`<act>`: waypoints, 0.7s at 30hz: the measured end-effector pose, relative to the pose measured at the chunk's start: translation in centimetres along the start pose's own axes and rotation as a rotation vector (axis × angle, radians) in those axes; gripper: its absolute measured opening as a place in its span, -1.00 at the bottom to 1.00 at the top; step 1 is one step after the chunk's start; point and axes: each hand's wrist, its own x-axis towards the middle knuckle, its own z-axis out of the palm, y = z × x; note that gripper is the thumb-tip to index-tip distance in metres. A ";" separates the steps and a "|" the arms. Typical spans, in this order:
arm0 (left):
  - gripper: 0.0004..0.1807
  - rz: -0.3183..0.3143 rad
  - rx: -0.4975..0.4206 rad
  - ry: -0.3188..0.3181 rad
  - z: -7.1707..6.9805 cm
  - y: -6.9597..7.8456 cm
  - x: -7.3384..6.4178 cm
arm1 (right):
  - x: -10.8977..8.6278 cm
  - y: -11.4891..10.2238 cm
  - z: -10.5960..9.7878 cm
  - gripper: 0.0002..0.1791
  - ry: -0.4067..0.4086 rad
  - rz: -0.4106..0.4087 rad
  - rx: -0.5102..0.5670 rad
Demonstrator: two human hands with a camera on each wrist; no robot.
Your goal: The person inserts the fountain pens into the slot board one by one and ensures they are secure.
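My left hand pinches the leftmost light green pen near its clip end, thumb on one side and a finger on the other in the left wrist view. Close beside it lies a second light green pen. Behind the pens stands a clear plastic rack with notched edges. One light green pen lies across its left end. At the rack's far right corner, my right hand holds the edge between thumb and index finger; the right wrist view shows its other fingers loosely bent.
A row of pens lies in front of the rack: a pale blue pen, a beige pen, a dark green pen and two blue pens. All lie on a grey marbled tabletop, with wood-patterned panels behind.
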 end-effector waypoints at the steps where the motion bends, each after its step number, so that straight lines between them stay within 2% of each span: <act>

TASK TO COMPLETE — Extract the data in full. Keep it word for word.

EXERCISE ANSWER —
`<act>`: waypoints, 0.7s at 30hz: the measured end-effector pose, relative to the pose measured at the chunk's start: translation in centimetres along the start pose's own axes and rotation as a rotation vector (axis × angle, radians) in those axes; gripper: its absolute measured opening as a place in its span, -1.00 at the bottom to 1.00 at the top; step 1 is one step after the chunk's start; point and axes: each hand's wrist, its own x-axis towards the middle knuckle, its own z-axis out of the palm, y = z × x; note that gripper is the thumb-tip to index-tip distance in metres. A ";" separates the steps and a "|" the arms. Typical spans, in this order:
arm0 (left):
  - gripper: 0.0004..0.1807
  - rz: -0.3183..0.3143 rad
  - rx: -0.4975..0.4206 rad
  - ry: -0.3188..0.3181 rad
  - z: -7.1707..6.9805 cm
  - y: -6.9597..7.8456 cm
  - x: -7.3384..6.4178 cm
arm1 (right):
  - x: -10.8977..8.6278 cm
  - y: -11.4891..10.2238 cm
  - z: -10.5960..9.7878 cm
  - gripper: 0.0002..0.1791
  - ry: -0.4067..0.4086 rad
  - rz: -0.4106..0.4087 rad
  - rx: -0.5102..0.5670 rad
Demonstrator: two human hands with a camera on each wrist; no robot.
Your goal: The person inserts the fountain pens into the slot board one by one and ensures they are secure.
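My left hand pinches the leftmost light green pen near its clip end, thumb on one side and a finger on the other in the left wrist view. Close beside it lies a second light green pen. Behind the pens stands a clear plastic rack with notched edges. One light green pen lies across its left end. At the rack's far right corner, my right hand holds the edge between thumb and index finger; the right wrist view shows its other fingers loosely bent.
A row of pens lies in front of the rack: a pale blue pen, a beige pen, a dark green pen and two blue pens. All lie on a grey marbled tabletop, with wood-patterned panels behind.
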 end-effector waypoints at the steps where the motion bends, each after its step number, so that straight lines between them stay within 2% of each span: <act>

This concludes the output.